> [DATA PROVIDED]:
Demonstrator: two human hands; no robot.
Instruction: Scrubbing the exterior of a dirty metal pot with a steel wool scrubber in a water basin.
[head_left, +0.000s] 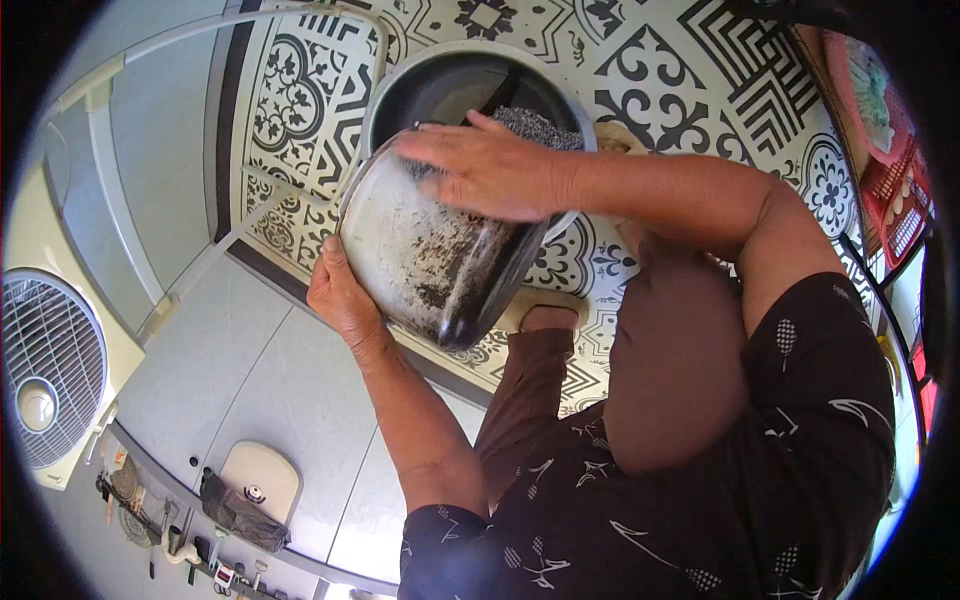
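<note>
My left hand (341, 289) grips the edge of a metal pot (390, 240), tilted on its side over a round basin (373, 105). Brown and black stains cover much of the pot's pale wall, and its lower right side is dark and shiny. Blurred by motion, my right hand (495, 169) lies across the upper part of the pot with fingers stretched out. Under those fingers shows a bit of a grey scouring pad (415, 167), mostly hidden. Another grey, curly mesh scourer (540, 126) rests at the basin's right side, partly behind my right hand.
Black-and-white patterned tiles (652, 82) surround the basin. At left stand a white tubular rack (124, 195) and a fan-like appliance with a grille (52, 360). A beige board (259, 476) lies by a dark plastic bag (240, 510). Red baskets (896, 195) stand at far right.
</note>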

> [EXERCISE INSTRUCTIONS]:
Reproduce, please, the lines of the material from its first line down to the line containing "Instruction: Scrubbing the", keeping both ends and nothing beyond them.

> [SOLVED PROBLEM]:
Demonstrator: two human hands; no robot.
Instruction: Scrubbing the exterior of a dirty metal pot with a steel wool scrubber in a water basin.

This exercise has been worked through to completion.